Edit this file as follows:

'use strict'

/**
* blog-post router.
*/

const { createCoreRouter } = require('@strapi/strapi').factories

module.exports = createCoreRouter('api::blog-post.blog-post', {
 config: {
   find: {
     middlewares: ['api::blog-post.test'],
   },
 },
})

Pro Tip: If you can't remember the internal UIDs of the middleware, which is api::blog-post.test, run the command below:

yarn strapi middlewares:list

This will give you a list of all internal middleware UIDs in your project

list of middleware

To see all of the available customizations for core routes, check out the docs.

Adding Logic to the Middleware

Now that thw middleware has been initialized in your project and added to the blog-post route, it's time to add some logic.

The purpose of this middleware is so you do not need to build your query on the frontend to return the data you are looking to fetch.

By adding your logic directly to the middleware, all of the querying will happen automatically when you head to the localhost:1337/api/blog-post route.

Instead of writing your query on the frontend, add it directly to the middleware, as such:

// src > api > blog-post > middlewares > test.js

module.exports = (config, { strapi }) => {
 // This is where we add our middleware logic
 return async (ctx, next) => {
   ctx.query.populate = {
     heroImage: {
       fields: ['name', 'alternativeText', 'caption', 'url'],
     },
     authors: {
       fields: ['username'],
       populate: {
         role: {
           fields: ['name'],
         },
       },
     },
   }

   await next()
 }
}

Now, stop the Strapi server and run yarn strapi build to rebuild your Strapi instance.

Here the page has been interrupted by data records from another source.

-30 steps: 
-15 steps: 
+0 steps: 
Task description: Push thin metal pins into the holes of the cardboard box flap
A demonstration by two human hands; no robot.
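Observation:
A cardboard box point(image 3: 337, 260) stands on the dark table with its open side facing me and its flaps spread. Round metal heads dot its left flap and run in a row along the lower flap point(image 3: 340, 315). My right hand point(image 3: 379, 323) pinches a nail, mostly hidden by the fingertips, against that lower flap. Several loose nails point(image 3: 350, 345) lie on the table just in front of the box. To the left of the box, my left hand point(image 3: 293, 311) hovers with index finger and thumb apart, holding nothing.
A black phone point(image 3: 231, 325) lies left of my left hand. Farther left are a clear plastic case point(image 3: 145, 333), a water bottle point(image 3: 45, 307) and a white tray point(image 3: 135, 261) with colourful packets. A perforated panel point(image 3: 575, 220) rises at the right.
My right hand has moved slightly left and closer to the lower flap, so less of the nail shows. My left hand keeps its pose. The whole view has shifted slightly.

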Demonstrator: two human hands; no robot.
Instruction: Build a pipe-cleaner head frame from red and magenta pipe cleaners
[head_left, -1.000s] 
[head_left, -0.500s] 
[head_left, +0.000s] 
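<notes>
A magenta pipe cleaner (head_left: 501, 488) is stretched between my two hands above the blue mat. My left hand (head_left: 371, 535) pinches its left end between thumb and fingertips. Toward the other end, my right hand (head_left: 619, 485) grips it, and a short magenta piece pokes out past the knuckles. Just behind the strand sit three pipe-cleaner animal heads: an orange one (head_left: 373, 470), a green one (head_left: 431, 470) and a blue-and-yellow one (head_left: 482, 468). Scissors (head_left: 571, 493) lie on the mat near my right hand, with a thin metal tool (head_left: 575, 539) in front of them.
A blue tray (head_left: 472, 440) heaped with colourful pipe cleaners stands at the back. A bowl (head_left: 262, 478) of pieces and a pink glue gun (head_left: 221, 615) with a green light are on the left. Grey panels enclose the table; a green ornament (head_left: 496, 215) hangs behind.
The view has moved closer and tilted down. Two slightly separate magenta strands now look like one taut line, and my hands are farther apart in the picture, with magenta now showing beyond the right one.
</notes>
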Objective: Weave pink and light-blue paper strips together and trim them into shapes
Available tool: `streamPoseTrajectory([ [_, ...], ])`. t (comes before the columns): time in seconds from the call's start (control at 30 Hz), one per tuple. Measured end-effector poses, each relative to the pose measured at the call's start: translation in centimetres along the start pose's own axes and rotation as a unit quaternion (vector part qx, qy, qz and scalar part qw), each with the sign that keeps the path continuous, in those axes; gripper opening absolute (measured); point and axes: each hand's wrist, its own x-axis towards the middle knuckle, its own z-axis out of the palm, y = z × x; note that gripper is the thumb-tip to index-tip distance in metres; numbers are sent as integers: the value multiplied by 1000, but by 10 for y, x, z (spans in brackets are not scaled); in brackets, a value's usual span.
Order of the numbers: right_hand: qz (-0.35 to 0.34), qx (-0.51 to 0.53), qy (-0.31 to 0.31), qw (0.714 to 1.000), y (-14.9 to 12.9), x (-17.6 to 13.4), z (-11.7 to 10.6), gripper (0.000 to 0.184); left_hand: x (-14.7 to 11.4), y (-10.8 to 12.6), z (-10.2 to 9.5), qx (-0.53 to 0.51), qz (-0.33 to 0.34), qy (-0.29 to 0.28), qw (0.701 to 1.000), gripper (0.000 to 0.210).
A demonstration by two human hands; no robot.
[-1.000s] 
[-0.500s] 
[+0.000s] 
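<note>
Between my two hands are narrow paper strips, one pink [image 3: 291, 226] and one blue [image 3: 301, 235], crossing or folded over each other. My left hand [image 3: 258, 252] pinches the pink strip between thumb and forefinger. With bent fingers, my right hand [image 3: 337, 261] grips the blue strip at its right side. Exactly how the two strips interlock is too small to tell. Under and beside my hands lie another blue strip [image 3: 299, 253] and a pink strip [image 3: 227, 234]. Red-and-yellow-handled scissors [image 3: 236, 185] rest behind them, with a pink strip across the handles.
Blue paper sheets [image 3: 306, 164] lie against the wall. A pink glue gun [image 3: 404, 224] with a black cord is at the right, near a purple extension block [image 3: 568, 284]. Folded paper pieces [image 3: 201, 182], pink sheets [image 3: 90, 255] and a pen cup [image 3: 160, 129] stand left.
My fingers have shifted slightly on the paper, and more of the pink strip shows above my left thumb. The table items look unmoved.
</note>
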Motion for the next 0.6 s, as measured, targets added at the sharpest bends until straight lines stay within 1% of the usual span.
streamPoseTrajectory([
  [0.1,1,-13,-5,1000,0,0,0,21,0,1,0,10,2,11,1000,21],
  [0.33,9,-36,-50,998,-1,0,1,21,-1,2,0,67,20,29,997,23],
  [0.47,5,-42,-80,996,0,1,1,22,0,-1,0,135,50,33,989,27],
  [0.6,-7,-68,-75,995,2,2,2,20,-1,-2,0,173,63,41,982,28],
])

Once the build is complete, run yarn develop to restart the Strapi server.

If you go to the route localhost:1337/api/blog-posts the response returns:

{
 "data": [
   {
     "id": 1,
     "attributes": {
       "title": "Test Blog Post",
       "body": "Test blog content",
       "slug": "test-blog-post",
       "createdAt": "2022-08-09T18:45:19.012Z",
       "updatedAt": "2022-08-09T19:22:39.637Z",
       "publishedAt": "2022-08-09T18:45:21.707Z",
       "heroImage": {
         "data": {
           "id": 1,
           "attributes": {
             "name": "test_cat.jpeg",
             "alternativeText": "test_cat.jpeg",
             "caption": "test_cat.jpeg",
             "url": "/uploads/test_cat_2bdaa9fbe9.jpeg"
           }
         }
       },
       "authors": {
         "data": {
           "id": 1,
           "attributes": {
             "username": "testUser"
           }
         }
       }
     }
   }
 ],
 "meta": {
   "pagination": {
     "page": 1,
     "pageSize": 25,
     "pageCount": 1,
     "total": 1
   }
 }
}

No query string is needed!

Congrats on Making it to the End!

Here is a recap of what you've just learned:

  • How to use populate=*.
  • How to query and filter using LHS Bracket syntax.
  • How to use query-string to build custom client-side queries for better re-use.
  • How to add custom middlewares to your project.
  • How to implement middlewares on an api route.